*** DATA SHOWN ***

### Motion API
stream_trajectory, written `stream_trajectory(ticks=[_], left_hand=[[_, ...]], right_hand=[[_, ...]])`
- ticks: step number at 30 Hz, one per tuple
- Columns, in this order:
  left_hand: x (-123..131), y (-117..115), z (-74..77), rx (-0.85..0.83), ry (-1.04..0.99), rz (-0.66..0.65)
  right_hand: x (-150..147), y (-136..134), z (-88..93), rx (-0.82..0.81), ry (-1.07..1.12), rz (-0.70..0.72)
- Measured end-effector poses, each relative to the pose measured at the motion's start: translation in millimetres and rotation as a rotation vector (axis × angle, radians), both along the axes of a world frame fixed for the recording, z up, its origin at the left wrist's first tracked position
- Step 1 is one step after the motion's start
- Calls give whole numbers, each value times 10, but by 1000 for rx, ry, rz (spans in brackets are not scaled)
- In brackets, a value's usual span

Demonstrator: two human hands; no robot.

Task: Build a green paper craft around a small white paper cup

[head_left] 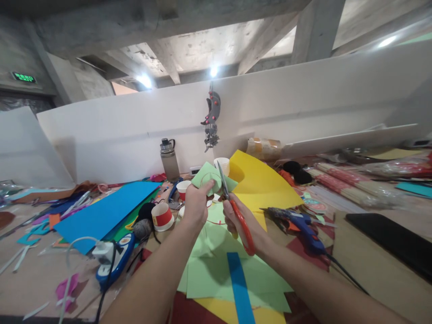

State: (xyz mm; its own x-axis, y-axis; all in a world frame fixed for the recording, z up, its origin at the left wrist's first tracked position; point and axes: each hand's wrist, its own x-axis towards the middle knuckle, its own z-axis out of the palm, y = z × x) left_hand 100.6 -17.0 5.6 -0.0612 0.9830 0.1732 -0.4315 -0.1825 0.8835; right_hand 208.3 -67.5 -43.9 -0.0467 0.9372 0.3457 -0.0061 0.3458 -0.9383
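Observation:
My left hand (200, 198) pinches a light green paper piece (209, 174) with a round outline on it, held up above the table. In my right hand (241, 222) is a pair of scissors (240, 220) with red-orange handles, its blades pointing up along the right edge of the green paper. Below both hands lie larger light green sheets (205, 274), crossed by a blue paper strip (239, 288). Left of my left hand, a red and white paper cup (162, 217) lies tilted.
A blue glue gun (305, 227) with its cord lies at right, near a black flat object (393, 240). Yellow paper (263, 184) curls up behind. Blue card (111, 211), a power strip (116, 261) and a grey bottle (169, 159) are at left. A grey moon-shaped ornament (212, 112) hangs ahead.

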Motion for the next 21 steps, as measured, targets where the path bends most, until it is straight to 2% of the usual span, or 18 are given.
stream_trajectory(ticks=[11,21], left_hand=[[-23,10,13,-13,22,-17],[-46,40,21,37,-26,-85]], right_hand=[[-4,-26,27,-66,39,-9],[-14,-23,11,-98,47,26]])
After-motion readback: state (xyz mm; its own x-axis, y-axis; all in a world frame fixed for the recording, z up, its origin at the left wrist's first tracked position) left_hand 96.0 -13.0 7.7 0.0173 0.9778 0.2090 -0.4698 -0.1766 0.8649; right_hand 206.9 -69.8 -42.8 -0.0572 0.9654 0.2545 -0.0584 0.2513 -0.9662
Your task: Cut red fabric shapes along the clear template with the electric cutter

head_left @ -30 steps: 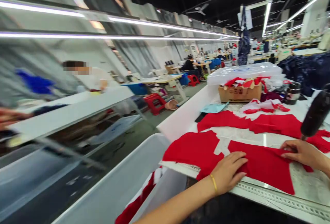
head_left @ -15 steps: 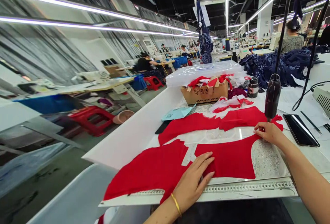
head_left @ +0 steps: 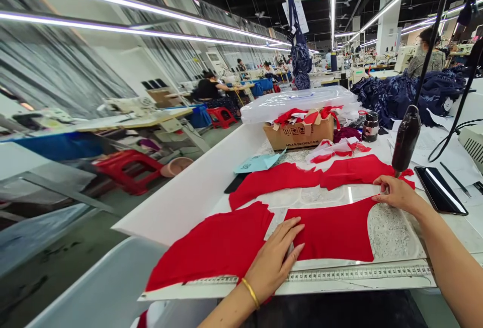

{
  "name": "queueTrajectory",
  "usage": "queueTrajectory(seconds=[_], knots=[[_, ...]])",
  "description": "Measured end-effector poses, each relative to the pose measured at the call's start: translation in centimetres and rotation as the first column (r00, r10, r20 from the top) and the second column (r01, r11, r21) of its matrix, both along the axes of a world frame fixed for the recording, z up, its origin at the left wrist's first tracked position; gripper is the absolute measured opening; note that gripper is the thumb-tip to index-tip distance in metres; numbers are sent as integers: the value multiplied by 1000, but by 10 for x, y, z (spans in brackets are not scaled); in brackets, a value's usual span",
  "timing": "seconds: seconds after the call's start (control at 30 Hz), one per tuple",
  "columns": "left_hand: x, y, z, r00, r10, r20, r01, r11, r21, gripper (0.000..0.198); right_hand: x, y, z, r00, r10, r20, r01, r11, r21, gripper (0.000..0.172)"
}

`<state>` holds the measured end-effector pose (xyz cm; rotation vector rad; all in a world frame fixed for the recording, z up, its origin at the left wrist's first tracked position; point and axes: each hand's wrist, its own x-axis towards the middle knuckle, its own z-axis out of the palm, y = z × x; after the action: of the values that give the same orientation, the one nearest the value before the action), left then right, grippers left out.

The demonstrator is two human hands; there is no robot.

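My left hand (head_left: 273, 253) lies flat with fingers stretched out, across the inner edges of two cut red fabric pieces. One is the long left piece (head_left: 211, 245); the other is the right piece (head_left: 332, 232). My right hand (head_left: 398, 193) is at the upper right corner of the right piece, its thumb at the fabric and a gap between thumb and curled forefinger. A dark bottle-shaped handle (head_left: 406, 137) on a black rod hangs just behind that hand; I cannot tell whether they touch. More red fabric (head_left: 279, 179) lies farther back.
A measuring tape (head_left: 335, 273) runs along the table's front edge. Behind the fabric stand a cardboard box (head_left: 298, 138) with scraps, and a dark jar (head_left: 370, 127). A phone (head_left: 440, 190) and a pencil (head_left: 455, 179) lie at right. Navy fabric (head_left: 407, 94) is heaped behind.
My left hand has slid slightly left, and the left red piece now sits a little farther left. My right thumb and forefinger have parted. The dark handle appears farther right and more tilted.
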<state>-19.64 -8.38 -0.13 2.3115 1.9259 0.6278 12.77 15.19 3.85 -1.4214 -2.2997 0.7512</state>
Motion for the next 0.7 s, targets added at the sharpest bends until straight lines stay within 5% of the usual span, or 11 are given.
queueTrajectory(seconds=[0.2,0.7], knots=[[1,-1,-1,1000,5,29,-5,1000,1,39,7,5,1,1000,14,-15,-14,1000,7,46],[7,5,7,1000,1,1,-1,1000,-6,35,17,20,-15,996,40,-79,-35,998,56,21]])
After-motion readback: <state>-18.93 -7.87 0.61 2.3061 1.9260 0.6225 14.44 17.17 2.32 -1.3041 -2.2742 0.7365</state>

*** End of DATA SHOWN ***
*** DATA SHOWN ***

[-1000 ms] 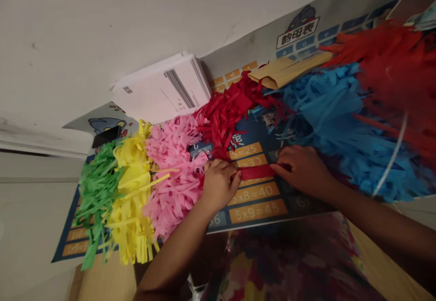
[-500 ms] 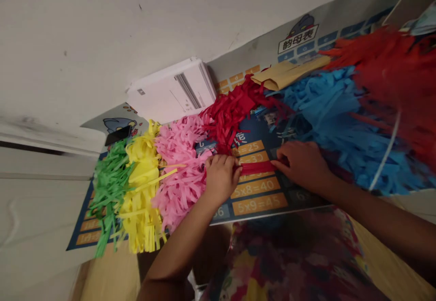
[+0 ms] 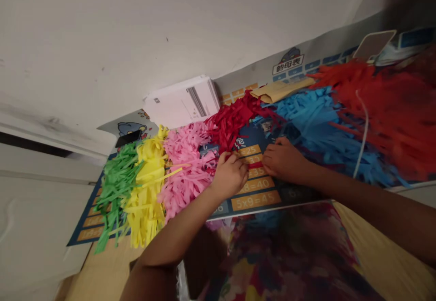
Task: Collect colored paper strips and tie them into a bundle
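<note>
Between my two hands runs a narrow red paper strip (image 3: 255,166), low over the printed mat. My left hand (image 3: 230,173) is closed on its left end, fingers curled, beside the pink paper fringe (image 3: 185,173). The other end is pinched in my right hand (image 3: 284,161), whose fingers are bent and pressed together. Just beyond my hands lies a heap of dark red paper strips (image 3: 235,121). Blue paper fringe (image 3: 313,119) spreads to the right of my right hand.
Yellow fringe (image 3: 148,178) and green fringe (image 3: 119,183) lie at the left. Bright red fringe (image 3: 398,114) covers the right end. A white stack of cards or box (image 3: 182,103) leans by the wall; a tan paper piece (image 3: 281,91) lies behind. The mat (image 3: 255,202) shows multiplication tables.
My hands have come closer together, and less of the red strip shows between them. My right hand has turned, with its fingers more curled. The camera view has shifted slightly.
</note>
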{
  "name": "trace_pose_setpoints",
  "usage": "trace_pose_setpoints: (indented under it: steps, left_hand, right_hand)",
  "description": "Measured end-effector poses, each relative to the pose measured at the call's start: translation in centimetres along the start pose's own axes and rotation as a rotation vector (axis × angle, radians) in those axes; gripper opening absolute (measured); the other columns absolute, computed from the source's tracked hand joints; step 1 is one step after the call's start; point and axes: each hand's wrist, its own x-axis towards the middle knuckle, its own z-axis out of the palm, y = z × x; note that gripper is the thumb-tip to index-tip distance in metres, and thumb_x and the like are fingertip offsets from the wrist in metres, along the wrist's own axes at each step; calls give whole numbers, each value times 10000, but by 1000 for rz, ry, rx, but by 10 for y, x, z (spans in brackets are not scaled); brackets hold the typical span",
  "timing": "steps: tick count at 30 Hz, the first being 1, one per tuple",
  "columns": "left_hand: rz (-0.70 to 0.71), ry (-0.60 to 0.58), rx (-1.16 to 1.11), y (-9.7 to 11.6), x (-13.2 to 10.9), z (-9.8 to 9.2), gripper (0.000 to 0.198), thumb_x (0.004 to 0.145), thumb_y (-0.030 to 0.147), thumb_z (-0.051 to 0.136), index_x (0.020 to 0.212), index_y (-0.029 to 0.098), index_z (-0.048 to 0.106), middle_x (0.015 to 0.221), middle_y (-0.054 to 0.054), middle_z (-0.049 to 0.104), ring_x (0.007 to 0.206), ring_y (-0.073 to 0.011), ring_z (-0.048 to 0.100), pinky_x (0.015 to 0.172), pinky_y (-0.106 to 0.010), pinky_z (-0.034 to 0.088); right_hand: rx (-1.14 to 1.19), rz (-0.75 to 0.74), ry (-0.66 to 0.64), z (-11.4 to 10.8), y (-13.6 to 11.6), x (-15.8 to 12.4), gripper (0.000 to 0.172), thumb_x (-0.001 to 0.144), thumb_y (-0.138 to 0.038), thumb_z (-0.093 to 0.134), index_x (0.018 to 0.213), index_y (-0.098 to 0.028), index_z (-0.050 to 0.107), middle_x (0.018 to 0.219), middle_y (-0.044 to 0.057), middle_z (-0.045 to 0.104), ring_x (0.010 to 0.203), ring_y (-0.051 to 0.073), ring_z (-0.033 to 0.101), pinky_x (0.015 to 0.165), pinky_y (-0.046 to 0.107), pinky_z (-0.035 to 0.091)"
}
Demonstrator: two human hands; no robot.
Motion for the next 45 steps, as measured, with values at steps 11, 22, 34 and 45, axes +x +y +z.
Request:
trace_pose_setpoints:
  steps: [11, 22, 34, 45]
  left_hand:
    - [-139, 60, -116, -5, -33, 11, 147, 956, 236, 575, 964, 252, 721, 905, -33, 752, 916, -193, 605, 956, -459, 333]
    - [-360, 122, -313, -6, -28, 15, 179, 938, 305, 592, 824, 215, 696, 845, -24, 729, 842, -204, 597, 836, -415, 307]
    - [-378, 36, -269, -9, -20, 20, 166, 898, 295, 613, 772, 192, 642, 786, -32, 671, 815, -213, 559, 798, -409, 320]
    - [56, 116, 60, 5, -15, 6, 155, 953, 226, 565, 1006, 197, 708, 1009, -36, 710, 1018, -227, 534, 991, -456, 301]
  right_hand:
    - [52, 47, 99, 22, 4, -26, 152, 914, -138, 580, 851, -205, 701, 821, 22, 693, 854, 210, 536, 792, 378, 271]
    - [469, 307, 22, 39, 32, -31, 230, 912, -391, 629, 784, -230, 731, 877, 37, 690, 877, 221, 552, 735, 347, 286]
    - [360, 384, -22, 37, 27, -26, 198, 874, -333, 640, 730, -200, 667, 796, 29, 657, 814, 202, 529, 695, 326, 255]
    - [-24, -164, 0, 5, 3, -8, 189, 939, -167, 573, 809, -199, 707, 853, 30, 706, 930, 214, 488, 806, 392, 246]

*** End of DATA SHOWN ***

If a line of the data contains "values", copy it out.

* [ANSWER]:
`<state>` holds the measured end-effector pose (xyz cm; rotation vector rad; all in a world frame fixed for the recording, z up, its origin at the left wrist's first tracked position; point and axes: each hand's wrist, its own x-axis towards the middle knuckle, its own z-axis out of the palm, y = z × x; after the action: of the values that give the same orientation, the one nearest the value before the action), left then right, grippers left out.
Motion for the next 45 steps, as measured, with values at steps 11, 22, 34 and 45, axes +x +y +z.

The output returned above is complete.